Oczywiście sam byłem głodny i rzecz jasna miałem zamiar gdzieś
przed trasą wstąpić na śniadanie, ale po prostu nie mogłem się powstrzymać,
żeby mu trochę nie dokuczyć.
Przemyłem twarz, umyłem zęby, i zbierając swoje rzeczy
wyszedłem. Bill siedział na łóżku. Spojrzał na mnie tak jakoś żałośnie.
– Co? – zapytałem.
– Nic – odparł. – Czekam na
ciebie.
– No to jedziemy – powiedziałem,
pierwszy kierując się do drzwi.
Kiedy wsiedliśmy do samochodu, Bill nadal nic nie mówił.

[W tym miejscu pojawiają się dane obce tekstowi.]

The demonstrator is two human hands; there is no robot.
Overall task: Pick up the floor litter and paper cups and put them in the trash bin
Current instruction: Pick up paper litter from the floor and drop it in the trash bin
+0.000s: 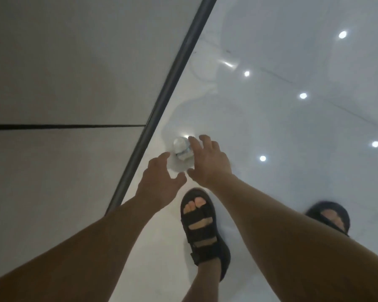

Grzebał tylko coś w komórce, udając, że bardziej interesuje go zawartość telefonu,
niż ja. Śmiać mi się chciało z jego zachowania. Sądziłem, że mnie już na tyle
zna, że lepiej wie ode mnie, o czym myślę i załapie, że żartowałem z tym śniadaniem.
– Wiem, że fast food to nie
twoje przysmaki, ale dojeżdżamy do McDrive, więc na co masz ochotę?
– Nie stać mnie, więc na nic.
Co za dzieciak!
– Ja stawiam.
– Nie trzeba. Zjem, jak dojedziemy
do domu.
– A może wcale nie pojedziemy
do domu – rzuciłem, ściągając w końcu na siebie jego uwagę.
– A gdzie?
– No nie wiem.
– Chcę wracać do domu. Mam
jeszcze mnóstwo pracy, od której mnie oderwałeś.
Zignorowałem jego słowa. Jeśli chciał mnie tym
wyprowadzić z równowagi, to wiele mu jeszcze brakowało.
– Wolisz Hamburgera czy
Cheeseburgera? A może coś z rybą albo może kurczakiem? Dawno tu nic nie
kupowałem, ale jest w czym wybierać.
– Nie, dzięki, Tom. Straciłem
już apetyt.
– No daj spokój, nie znasz się
na żartach?
– Znam.
– To chyba nie trudno było się
domyślić, że na głodnego nie będziemy wracać do domu.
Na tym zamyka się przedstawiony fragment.